It has been a little over a month since Joe Biden was inaugurated. After taking office, Mr. Biden stopped tweeting under his personal account (@JoeBiden) and began tweeting under the official Whitehouse “potus” account (@potus). So one month into Biden’s presidency, how does Biden’s Twitter engagement compare to Trump’s engagement? It is not even close. Whereas Trump’s twitter account, while it was alive and not suspended, was like a Zoo, Biden’s account by comparison is like entering a mausoleum in terms of being much more subdued and quiet, from both sides.
By ‘peak Covid’ in April-May 2020, Trump tweeted up to 100 times a day, and his tweets typically garnered tens of thousands of comments and between two to five-hundred-thousand likes. The intensity of engagement would only accelerate after he was diagnosed with Covid in early October, and then a month later after contesting the U.S. president election results, which would play out in the courts until January, when Trump refused to concede was finally suspended from Twitter for ‘inciting violence’ and failing to sufficiently disavow the Capitol Hill riots to the left’s satisfaction.
Within moments of Trump posting a tweet, first the bots–which are programed to instantly reply to Trump’s tweets, typically to push quote mugs, merchandise, and the like–would appear, and then minutes later without fail, would come the ‘obsessives’ of the anti-Trump #resistance side to post their tired, repetitive screeds regardless of the context of whatever Trump said, and then, finally, followed by some Trump supporters, who were always outnumbered. About 80% of the comments by my estimation were anti-Trump. After an hour, typically there would be at least a couple dozen replies with thousands of likes and hundreds of comments each, with an abundance of invective hurled by both sides, all within the comment section of said tweet, making Trump’s twitter account a microcosm of Twitter itself and a social network within a social network. Trump’s Twitter account had enough followers and enough engagement to be a social network in and of itself.
By comparison, a Biden tweet may only get tens of thousands of likes and maybe only a couple thousand comments. Part of this difference may be due to Biden not tweeting under his personal account, so he loses those followers, but the difference is still stark. Excluding his inauguration swearing-in ceremony and speech, I think Biden’s most favorited tweet only got half a million likes, whereas Trump’s tweets during Covid and during the 2020 election and subsequent court battles, got half a million likes each, many times a day.

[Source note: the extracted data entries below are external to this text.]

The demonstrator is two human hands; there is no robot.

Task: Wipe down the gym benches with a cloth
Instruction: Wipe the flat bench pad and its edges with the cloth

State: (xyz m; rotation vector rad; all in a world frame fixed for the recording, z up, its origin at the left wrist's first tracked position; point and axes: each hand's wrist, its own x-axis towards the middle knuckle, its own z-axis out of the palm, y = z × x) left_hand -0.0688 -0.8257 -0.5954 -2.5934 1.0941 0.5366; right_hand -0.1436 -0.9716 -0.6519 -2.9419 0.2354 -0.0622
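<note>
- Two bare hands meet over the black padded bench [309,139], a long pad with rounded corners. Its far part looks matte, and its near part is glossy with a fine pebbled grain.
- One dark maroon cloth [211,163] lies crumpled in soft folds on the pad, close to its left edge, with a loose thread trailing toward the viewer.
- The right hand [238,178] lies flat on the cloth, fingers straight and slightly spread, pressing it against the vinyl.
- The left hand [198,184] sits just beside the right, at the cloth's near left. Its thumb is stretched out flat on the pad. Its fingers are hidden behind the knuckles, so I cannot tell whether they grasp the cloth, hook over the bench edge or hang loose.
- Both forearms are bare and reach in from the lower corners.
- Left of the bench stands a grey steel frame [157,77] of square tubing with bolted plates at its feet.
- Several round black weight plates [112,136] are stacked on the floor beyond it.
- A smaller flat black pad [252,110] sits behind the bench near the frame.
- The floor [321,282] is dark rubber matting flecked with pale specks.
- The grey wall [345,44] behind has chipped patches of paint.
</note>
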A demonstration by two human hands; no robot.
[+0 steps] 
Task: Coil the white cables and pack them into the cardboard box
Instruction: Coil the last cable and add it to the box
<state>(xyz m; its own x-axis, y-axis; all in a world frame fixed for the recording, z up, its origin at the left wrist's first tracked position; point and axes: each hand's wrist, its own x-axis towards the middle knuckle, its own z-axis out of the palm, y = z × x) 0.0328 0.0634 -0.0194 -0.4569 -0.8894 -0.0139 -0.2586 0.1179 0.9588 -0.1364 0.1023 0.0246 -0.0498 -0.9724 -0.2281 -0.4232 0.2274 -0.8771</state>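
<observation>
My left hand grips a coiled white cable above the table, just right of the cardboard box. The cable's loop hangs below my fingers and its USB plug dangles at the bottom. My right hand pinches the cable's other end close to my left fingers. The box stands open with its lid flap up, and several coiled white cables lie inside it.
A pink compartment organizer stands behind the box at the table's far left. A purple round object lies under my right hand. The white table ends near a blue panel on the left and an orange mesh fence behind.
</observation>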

Furthermore, the tone of discourse is much more civil, on either side. There are some cries of ‘rigged election’ from Trump supporters and some gloating by Biden voters, but the intensity of the culture war has declined from a wildfire to now more of a simmer. There are no more cartoons and memes of ‘Trump for jail’ or ‘Hillary for prison’. I think this is a sign of progress in terms of the attenuation of the culture wars that the ‘left’ and the ‘right’ , at least to the extent that I have observed on Twitter, are not intoning to have their respective political opponents imprisoned. There are no more cartoons, or at least far fewer than under Trump, likening Trump and his supporters to Nazis or Klansmen, which I think is a welcome change.
I think the difference can be explained by the observation that Biden does not evoke the sort of inimical loathing from the right, that Trump evoked from the left. For Trump supporters, opinions and perceptions of Biden range from, on one extreme, Biden being a coconspirator in a global network of corruption, to, on the other extreme, a senile and harmless old man whose strings are pulled by Kamala and his handlers, but for the left, Trump was not just corrupt, but an existential threat, whose very existence was an assault to democracy and even humanity itself (such as fears of Trump starting a nuclear war). Second, no one is really making money off the Biden presidency in the way way that conservatives and liberals’ alike grifted off Trump, whether it was to sell books, podcast subscriptions, merchandise, and so on. Biden is so diffident compared to Trump, that the necessary emotional triggers needed to induce someone to buy something or subscribe, are largely absent.
For those worried about or predicting civil unrest and America being torn apart, by my observation I think both sides have cooled their rhetoric and vitriol considerably over the past 2 months since the Capitol Hill riots, which is an important and underreported development that bodes well for national cohesion. America at the turn of the New Year seemed on the brink of balkanization, but for now has been pulled back from the brink of its self-destruction.